身边的保镖听的都有些受不了这样的声音,主动开口问:“需要我做点什么吗?”
翟霖缓慢地眨了下双眼,转向说话的人,唇角微弯,浅薄的笑容冷气森森,“需要,不过撞死她应该是不行的。”
保镖心中一咯噔,“肯定不行,您冷静,别乱来,我指的是把证据提供给警察,让专业人士来做判断。”不是让你亲自上啊我的祖宗!

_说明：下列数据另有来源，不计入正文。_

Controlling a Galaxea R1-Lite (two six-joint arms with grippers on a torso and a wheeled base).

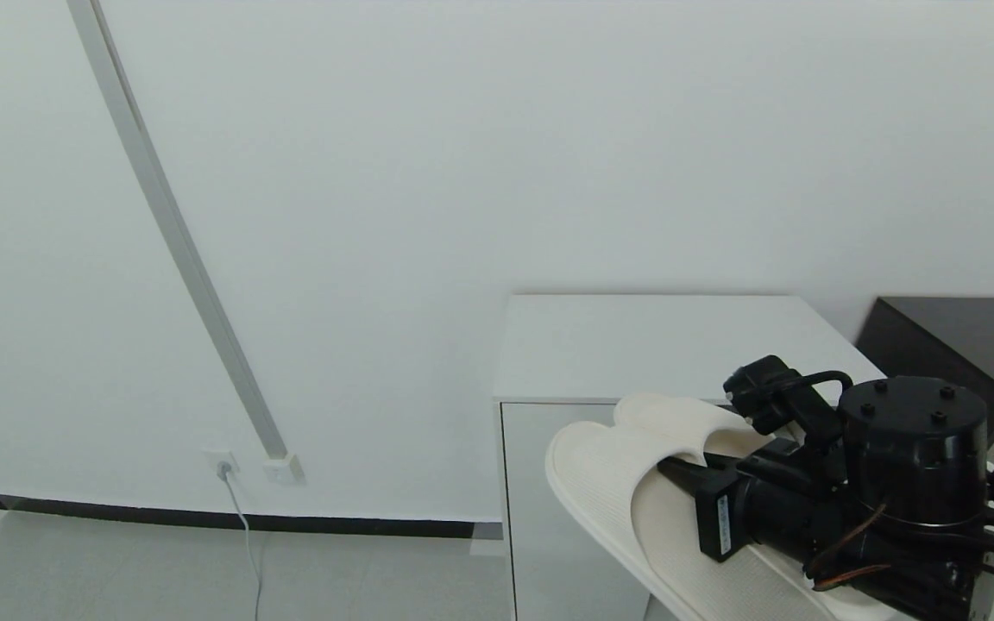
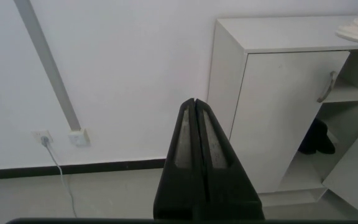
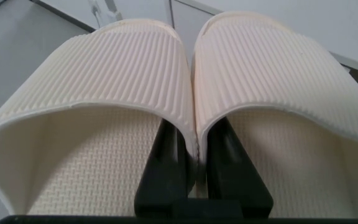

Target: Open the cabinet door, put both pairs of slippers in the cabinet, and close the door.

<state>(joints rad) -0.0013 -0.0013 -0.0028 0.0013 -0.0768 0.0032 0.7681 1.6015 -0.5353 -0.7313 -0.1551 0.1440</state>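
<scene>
Right claw [image 3: 196, 140] is clamped on the touching inner straps of the cream slippers [image 3: 123, 81], held by the cabinet [image 1: 661, 345] top; left claw [image 2: 195, 124] is pressed together, empty. The pair is best kept level and lowered to the open shelf [image 2: 344, 93], clear of the frame.

The head view looks forward and slightly down from high up at a wall [image 1: 462, 129]. The cabinet [image 1: 652, 345] sits low on its right, and the slippers [image 1: 609, 466] are close in that corner. The left wrist view looks along the left gripper [image 2: 195, 106] from farther left. It takes in the same wall, strip [image 2: 48, 68], socket [image 2: 42, 138] and cabinet. The right wrist view sits just behind the slippers, very near.
</scene>
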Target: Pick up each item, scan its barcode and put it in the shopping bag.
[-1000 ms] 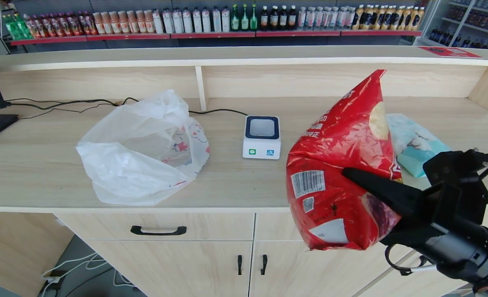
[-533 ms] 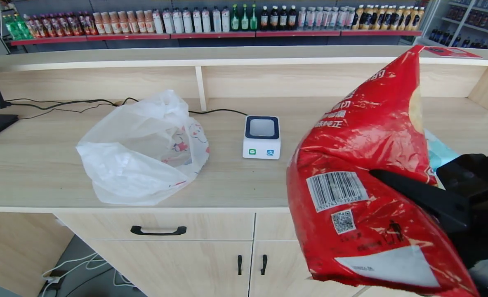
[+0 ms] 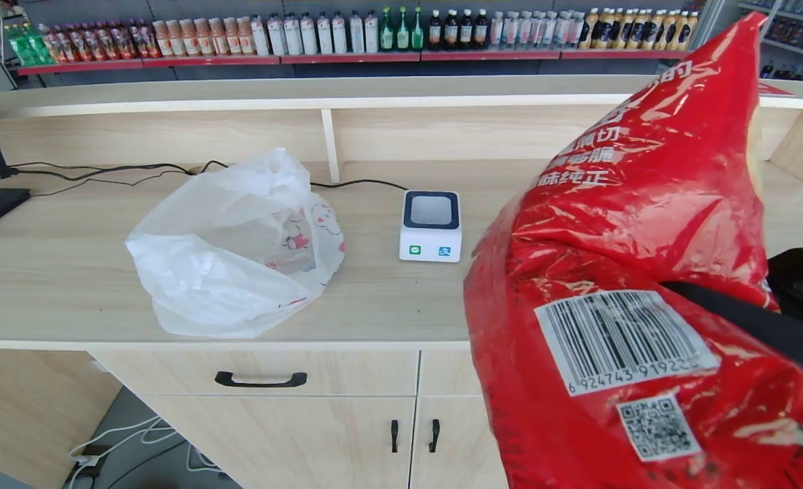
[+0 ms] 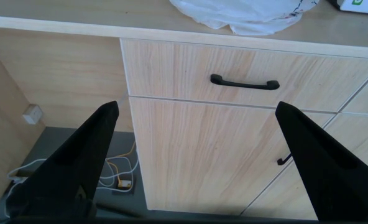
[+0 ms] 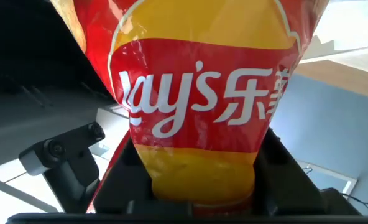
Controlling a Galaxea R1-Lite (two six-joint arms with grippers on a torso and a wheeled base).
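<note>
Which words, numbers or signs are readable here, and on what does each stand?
"6 924743 9192", last digits blurred: under the barcode on the chip bag.
White characters higher on the chip bag: not surely readable.
Logo on its front: a brand name, left unquoted.
Scanner icons and labels on the bottles: too small.

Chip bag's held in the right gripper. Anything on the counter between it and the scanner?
Nothing visible stands between the red chip bag and the scanner. The shopping bag lies on the counter beyond the scanner, to its left.
</note>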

他想起之前在国外翟霖偷溜出去跟人非法飙车,不要命的差点把对方车顶到悬崖下面去的画面,个子高壮的大汉都心中生寒。
翟霖手指在桌面叩了叩,喃喃,“当然不会,弄死了我也见不到暖暖了。”
他还没有要去牢里坐一坐的打算。
翟霖扭头望向保镖,“去雇佣个愿意的人撞她,别死就行了。”
那么喜欢自残,他帮她来一次真的,让她体会一下那到底有多疼,疼痛过后就会觉得爽快,并且为之上瘾。
保镖:“少爷...法治社会。”
您能不能别顶风作案了。
翟霖手一顿,收敛了唇角的笑容,面无表情地说:“和我有关系么?”
他没那么蠢把人弄死,但也绝对要让姜梦掉一层皮。
他放在心肝上的人,就是套在他脖子上的绳,谁都不能欺负不能碰。